弁護士会の読書

※本欄の記述はあくまで会員の個人的意見です。

2021年2月 3日

学校弁護士

司法


(霧山昴)
著者 神内 聡 、 出版 角川新書

著者は教師であり、弁護士。東京都内の私立高校の社会科教師であり、いじめなどの子どもの権利が問題になる事件を専門に扱う弁護士。
著者によれば弁護士資格をもった社会科教師が教師の専門性を高められるかどうかを試してみたかったとのこと。教師としては、クラス担任も部活動顧問も担当して、今の日本の教育の実情を最前線で見てきた教師の一人。
スクールロイヤーには明確な定義が存在しない。うひゃあ、そうなんですか...。
スクールロイヤーは、保護者でも学校設置者のいずれの利益でもなく、「子どもの最善の利益」を実現する立場から教育紛争に関わらなければならない。
「いじめ」事件にかかわったとき、結果として、周囲の子どもたちが傷つくようなことがあれば、それはスクールロイヤーとしては、仕事を十分に果たしたとは言えない。
2013年に制定された「いじめ防止対策推進法」では、「いじめ」とは何かが定義されている。それは、端的に言えば、被害者が「心身の苦痛を感じる」行為であれば、すべて同法の「いじめ」に該当しうる。被害者の主観のみで、誰でもいじめの加害者になってしまうというのは、子どもにとっても、保護者にとっても大変なリスクになりうる。
いじめ防止対策推進法には、被害者と加害者という単純な二項対立的な構図しか用意されていない。しかし、一人として同じ人間はいない人格と個性を扱う教育という営みを、画一的かつ平等に扱う法律によって律することの不条理さを物語る法律になっている。
保護者が子どもへの虐待を隠蔽する目的で、長期欠席の原因をいじめであると学校に申し立て、学校が(虚偽の)「重大事態」として対応しなければならなくなったケースもある。
ネットいじめは、一時的には保護者の責任。

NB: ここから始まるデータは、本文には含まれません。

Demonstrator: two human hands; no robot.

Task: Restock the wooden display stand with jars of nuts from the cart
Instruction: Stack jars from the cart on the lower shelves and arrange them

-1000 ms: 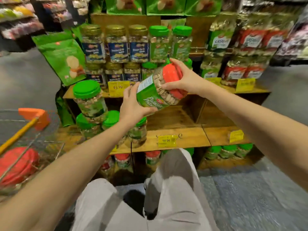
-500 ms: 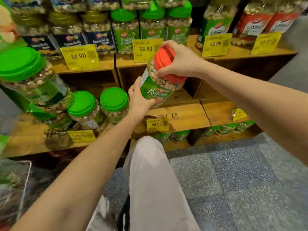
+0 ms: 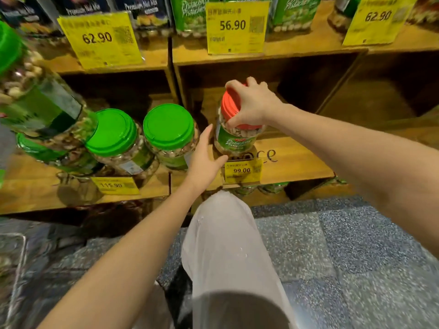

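Setting a red-lidded jar (image 3: 234, 141) on the middle shelf (image 3: 297, 162) of the wooden stand, base at or just above the wood, near the front edge, right behind the 99.00 price tag (image 3: 242, 170). Holding it from above with the right grip (image 3: 251, 103), curled round the lid. Left grip (image 3: 205, 157) wide and flat at the jar's lower side; contact unclear. Just left, two upright green-lidded jars (image 3: 168, 125), close enough to bump. Judged early for this bay: one jar only, with bare wood behind and to the right. Left to do: release, slide back from the edge, fetch more.
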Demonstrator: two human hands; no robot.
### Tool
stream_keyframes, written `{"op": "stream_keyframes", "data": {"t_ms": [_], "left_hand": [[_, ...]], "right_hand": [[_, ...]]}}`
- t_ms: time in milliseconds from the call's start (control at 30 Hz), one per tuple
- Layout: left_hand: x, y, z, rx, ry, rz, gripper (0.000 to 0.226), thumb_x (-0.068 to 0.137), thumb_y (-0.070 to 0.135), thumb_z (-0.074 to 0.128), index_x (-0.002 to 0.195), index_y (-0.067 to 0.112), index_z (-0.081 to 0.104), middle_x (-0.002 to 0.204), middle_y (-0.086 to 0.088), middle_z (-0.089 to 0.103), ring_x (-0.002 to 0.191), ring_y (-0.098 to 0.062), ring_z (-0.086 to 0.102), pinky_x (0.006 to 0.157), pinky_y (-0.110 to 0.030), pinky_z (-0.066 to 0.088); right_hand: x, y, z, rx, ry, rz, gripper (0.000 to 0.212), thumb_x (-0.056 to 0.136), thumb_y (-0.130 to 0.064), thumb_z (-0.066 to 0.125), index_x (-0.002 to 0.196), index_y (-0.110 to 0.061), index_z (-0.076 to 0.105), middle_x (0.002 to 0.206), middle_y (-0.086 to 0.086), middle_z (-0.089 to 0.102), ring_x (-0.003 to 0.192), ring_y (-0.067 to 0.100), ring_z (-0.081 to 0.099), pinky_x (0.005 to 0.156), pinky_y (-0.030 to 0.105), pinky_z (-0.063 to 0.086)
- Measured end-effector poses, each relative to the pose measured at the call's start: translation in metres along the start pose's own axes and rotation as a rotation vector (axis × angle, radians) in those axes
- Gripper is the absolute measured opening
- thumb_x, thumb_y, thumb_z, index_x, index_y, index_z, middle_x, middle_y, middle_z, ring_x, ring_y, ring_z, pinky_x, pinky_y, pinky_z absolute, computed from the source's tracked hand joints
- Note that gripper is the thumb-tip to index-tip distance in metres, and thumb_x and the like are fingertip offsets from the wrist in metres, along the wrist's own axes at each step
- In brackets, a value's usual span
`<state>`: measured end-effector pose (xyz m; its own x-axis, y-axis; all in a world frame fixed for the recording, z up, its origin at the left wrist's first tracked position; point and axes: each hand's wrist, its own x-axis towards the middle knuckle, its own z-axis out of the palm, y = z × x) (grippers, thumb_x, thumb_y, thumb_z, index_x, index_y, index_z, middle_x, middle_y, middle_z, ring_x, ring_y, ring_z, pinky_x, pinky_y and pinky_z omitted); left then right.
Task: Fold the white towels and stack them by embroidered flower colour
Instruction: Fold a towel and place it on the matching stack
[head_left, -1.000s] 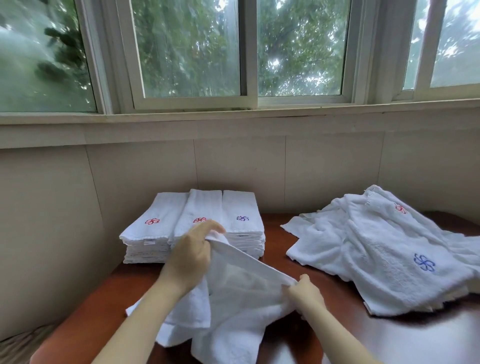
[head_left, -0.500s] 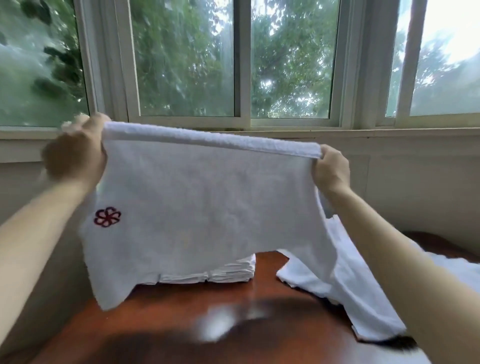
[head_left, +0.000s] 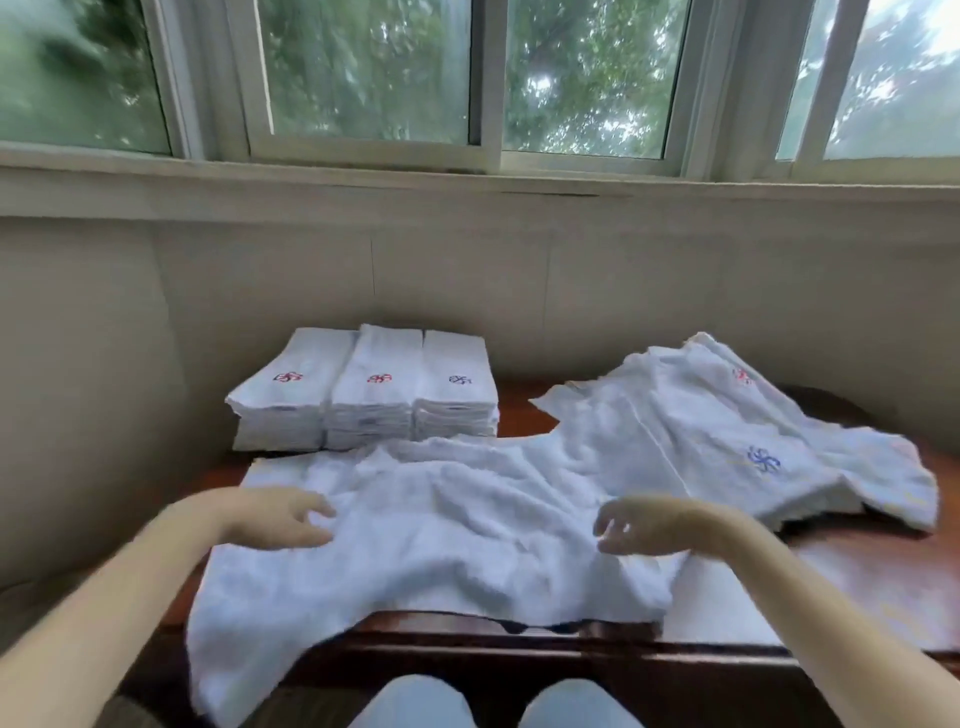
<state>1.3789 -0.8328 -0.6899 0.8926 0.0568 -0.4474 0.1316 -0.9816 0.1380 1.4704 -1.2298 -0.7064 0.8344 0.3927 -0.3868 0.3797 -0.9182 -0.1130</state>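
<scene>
Nearest, below both hands, the person's knees (head_left: 410, 701) show under the near edge of the table (head_left: 519, 636). The towel (head_left: 457, 535) lies spread and rumpled on the table, under and between the hands. Its long axis runs crosswise, from outside the left hand (head_left: 275, 522) to just past the right hand (head_left: 649, 525), with its short sides facing left and right. The corner on the near side of the left hand hangs off the table edge toward the lap. No flower shows on the towel, so the embroidery is probably face down or lost in a crease.

The hands are apart, one toward each end of the towel, with fingers loosely curved and gripping nothing that I can see. The left seems to rest on the cloth and the right to hover just over it, though blur leaves contact uncertain.

Several things could go wrong, as I judge it. The overhanging corner could drag the towel toward the lap. Wrinkles folded in would give a lumpy, crooked fold. With the flower hidden, the towel could land on the wrong pile.

Beyond the left hand, three folded stacks (head_left: 363, 410) stand side by side, two topped with reddish flowers and one with a dark blue. They sit close to the towel's far edge, so a forward sweep could shove them.

Beyond the right hand, the unfolded heap (head_left: 727, 431) meets the towel's far corner. I cannot tell whether they overlap; if they do, lifting the towel might pull the heap along.
</scene>
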Motion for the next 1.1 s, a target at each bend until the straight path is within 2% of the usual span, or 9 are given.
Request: {"op": "stream_keyframes", "data": {"t_ms": [133,267,333,400,467,567,733,900,1100], "left_hand": [[0.043,0.014,0.098,-0.063,0.142,-0.071,0.060,0.099,0.054,0.028,0.152,0.032,0.010,0.161,0.000,0.005,0.147,-0.021,0.009,0.118,-0.039,0.013],[0.055,0.004,0.122,-0.134,0.361,-0.132,0.047,0.098,0.056,0.024,0.143,0.043,0.027,0.158,0.014,0.015,0.144,-0.014,0.016,0.112,-0.049,0.017],[0.056,-0.005,0.115,-0.168,0.416,-0.140,0.030,0.099,0.048,0.029,0.124,0.043,0.044,0.146,0.013,0.036,0.133,-0.014,0.034,0.106,-0.044,0.030],[0.057,-0.011,0.105,-0.197,0.470,-0.188,0.026,0.099,0.040,0.030,0.105,0.030,0.054,0.128,0.002,0.051,0.122,-0.020,0.044,0.099,-0.039,0.038],[0.061,-0.017,0.097,-0.129,0.488,-0.256,0.039,0.101,0.039,0.029,0.109,0.020,0.062,0.127,-0.005,0.054,0.124,-0.024,0.045,0.099,-0.036,0.040],[0.066,-0.023,0.092,-0.028,0.480,-0.358,0.043,0.101,0.040,0.029,0.119,0.017,0.061,0.132,-0.003,0.055,0.122,-0.022,0.048,0.097,-0.031,0.042],[0.080,-0.035,0.095,-0.076,0.608,-0.381,0.018,0.099,0.026,0.030,0.106,0.016,0.043,0.109,-0.006,0.062,0.098,-0.027,0.059,0.073,-0.031,0.044],[0.119,-0.061,0.069,-0.195,0.733,-0.276,0.039,0.096,0.004,0.032,0.129,0.021,0.044,0.125,-0.001,0.047,0.110,-0.023,0.050,0.078,-0.035,0.044],[0.171,-0.114,0.021,-0.236,0.541,-0.301,0.054,0.100,0.019,0.036,0.151,0.020,0.017,0.143,-0.007,0.025,0.106,-0.027,0.054,0.088,-0.034,0.044]], "right_hand": [[0.036,-0.012,0.070,0.008,0.312,-0.040,0.037,0.100,-0.035,0.039,0.132,-0.019,0.048,0.134,-0.002,0.047,0.125,0.019,0.044,0.108,0.032,0.032],[0.042,-0.009,0.097,-0.070,0.475,0.165,0.033,0.098,-0.049,0.032,0.123,-0.033,0.045,0.131,0.001,0.048,0.125,0.022,0.045,0.094,0.033,0.039],[0.038,-0.011,0.083,-0.118,0.368,0.216,0.023,0.097,-0.052,0.029,0.100,-0.038,0.047,0.125,0.001,0.052,0.118,0.023,0.050,0.082,0.035,0.042],[0.034,-0.011,0.066,-0.128,0.152,0.285,0.048,0.096,-0.059,0.022,0.105,-0.026,0.055,0.126,0.004,0.056,0.117,0.025,0.053,0.087,0.035,0.043],[0.028,-0.011,0.053,-0.145,-0.105,0.325,0.063,0.097,-0.061,0.020,0.093,-0.015,0.064,0.126,0.010,0.061,0.116,0.025,0.057,0.092,0.030,0.040],[0.026,-0.007,0.049,-0.145,-0.026,0.333,0.048,0.099,-0.049,0.030,0.070,-0.017,0.049,0.116,0.010,0.065,0.094,0.023,0.065,0.071,0.024,0.043],[0.071,-0.012,0.060,-0.027,0.452,0.262,0.014,0.098,-0.029,0.035,0.095,-0.017,0.041,0.110,0.004,0.057,0.093,0.025,0.054,0.066,0.030,0.038],[0.138,-0.044,0.053,0.006,0.492,-0.034,0.038,0.095,-0.015,0.038,0.132,-0.021,0.042,0.133,0.001,0.048,0.118,0.021,0.048,0.087,0.033,0.046],[0.201,-0.060,0.030,-0.005,0.377,0.145,0.048,0.092,-0.008,0.036,0.137,-0.024,0.033,0.128,0.005,0.043,0.125,0.029,0.040,0.085,0.034,0.044]]}}
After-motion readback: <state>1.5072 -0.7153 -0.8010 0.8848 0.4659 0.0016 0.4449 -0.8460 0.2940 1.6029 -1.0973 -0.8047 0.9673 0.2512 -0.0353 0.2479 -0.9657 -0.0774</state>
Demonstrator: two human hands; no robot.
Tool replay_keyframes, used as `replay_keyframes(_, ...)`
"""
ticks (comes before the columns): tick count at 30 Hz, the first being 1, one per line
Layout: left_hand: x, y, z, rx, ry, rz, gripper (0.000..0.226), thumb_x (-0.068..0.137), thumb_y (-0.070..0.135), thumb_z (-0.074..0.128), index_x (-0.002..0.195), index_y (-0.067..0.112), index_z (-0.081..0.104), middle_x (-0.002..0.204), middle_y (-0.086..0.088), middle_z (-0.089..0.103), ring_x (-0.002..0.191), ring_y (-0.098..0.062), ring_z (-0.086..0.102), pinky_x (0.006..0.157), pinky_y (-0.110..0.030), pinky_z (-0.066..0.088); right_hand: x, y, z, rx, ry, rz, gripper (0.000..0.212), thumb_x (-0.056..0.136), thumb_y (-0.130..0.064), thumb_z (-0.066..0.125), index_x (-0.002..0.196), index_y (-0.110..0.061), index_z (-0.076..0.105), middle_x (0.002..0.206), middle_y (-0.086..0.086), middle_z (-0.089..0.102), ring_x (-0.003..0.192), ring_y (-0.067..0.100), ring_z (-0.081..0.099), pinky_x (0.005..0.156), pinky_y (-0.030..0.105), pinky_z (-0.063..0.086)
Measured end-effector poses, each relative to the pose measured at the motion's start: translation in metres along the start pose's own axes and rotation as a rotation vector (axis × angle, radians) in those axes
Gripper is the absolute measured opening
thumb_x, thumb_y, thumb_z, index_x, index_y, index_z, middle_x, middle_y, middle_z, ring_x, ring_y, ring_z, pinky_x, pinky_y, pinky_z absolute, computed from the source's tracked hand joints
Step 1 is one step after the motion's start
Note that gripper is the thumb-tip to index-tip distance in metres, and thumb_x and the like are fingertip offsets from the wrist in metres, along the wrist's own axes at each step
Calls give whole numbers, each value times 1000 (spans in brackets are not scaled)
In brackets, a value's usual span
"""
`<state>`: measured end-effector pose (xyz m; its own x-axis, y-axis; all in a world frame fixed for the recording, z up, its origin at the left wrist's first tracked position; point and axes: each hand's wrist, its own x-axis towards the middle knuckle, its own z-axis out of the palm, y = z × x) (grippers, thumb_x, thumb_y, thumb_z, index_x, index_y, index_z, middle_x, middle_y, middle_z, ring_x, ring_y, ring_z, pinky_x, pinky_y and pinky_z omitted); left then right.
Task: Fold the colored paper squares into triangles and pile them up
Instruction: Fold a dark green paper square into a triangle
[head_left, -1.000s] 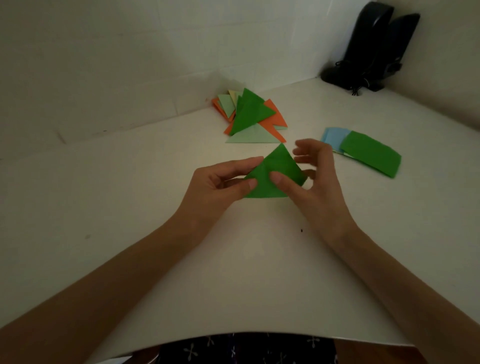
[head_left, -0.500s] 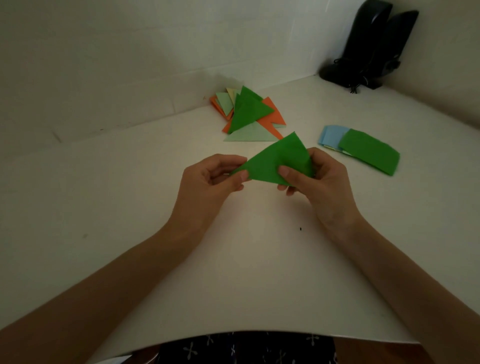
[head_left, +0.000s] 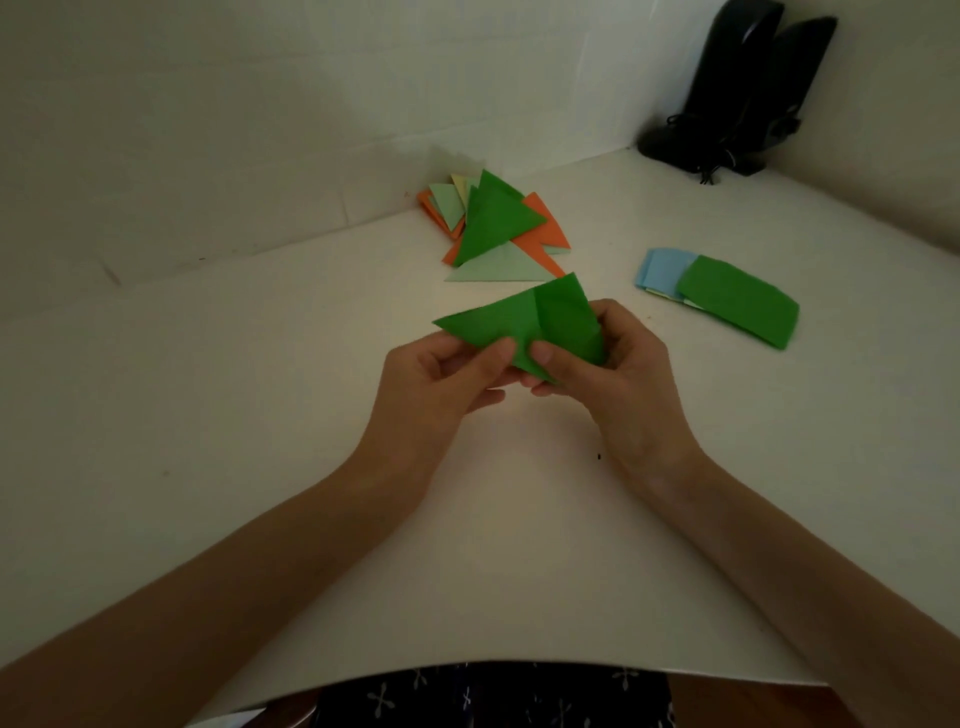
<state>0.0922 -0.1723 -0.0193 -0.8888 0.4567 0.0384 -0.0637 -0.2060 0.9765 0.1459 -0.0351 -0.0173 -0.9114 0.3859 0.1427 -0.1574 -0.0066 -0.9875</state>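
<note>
Well, I look down on a matte off-white table (head_left: 208, 415) that runs back into a corner of pale walls (head_left: 260, 104); the light is dim. Over its middle, lifted off the surface, is the green paper (head_left: 498, 325): thin, smooth, a long triangle creased down the middle, its right half bent up. My left hand (head_left: 441, 384) pinches its near edge between thumb and curled fingers. My right hand (head_left: 618, 374) pinches just beside it, thumb on top, fingers curled behind and hiding the lower right corner. Beyond, near the wall, lies the pile (head_left: 493, 223) of triangles, green over orange and pale green. To the right, well apart, flat squares (head_left: 737, 301) overlap, green over blue. Two black objects (head_left: 737, 88) stand in the far corner.
</note>
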Motion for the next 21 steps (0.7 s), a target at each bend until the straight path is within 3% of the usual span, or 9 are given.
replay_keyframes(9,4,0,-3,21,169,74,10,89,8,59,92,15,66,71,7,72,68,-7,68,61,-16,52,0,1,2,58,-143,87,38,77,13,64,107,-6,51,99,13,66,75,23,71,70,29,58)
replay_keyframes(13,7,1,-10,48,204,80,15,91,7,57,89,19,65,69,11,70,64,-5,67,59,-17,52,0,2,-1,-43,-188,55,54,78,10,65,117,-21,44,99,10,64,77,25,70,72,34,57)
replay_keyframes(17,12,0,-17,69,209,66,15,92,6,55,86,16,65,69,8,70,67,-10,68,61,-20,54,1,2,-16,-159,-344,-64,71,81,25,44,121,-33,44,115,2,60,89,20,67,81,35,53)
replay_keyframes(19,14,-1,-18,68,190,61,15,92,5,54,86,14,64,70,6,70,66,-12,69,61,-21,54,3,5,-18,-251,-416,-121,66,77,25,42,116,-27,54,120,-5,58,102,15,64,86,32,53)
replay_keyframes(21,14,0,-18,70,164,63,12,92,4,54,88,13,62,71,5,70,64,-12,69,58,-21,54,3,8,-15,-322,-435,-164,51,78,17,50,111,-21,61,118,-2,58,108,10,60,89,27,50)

ただ、当の保護者が子どもよりネットの利用法に詳しくないのが、ネットいじめの難しさになっている。
弁護士による「いじめ防止」授業は、効果があるのかないのか分からないというのが実情。著者は、現代日本社会でいじめを予防するのは不可能だとしています。それは、日本社会では、大人であっても、不合理な「同調圧力」によって個人の意見がないがしろにされるのは日常茶飯事であり、たとえ正しいと考えていても自分の主張を明確に示すことがはばかれるからだ。このような社会を築いている大人たちが、いじめが発生したとき、すべてを学校教育の責任に転嫁しようとするのは、きわめて不合理なこと...。
いじめを予防するには、まわりくどい話になるが、まず大人たち一人ひとりが、不合理な同調圧力を変えていく意識をもつことが真っ先に必要なこと。
いじめの被害者が転校するケースは、加害者が転校するよりもはるかに多いことが判明している。
いじめに関しては、加害者に対して多様な指導方法が教師に認められるべきだ。著者は、このように主張しています。なるほど、そうなんだろうと思います。
一口にモンスターペアレントといっても、保護者のクレームは多種多様。
体罰する教師は、厳格とか陰険ではなく、むしろ熱血漢・熱心というタイプが多い。同じ教師が繰り返し体罰をしている。
日本の実社会が体育会系を重宝する理由。上意下達の精神と同調圧力の強い人材は、日本のあらゆる組織において一定数は必要であり、実社会に出る前の学校教育でコストパフォーマンスよく養成するには、部活動が何より優れたシステムとして機能する。
ところが、日本の裁判所は、部活動であっても、通常の学校事故とまったく同じ法理で教師の法的責任を判断する。
教育改革...。教師ひとりあたりの労働を減らすには、①教師の人数を増やすこと、②業務量を減らすことという二つを実行すればよい。これまた、そのとおりでしょう。
40人クラスを1人の担任で面倒をみなければならない日本の教育制度は、過酷な労働の原因となっている。教員というのは、本当に大変な仕事だろうと改めて察せられました。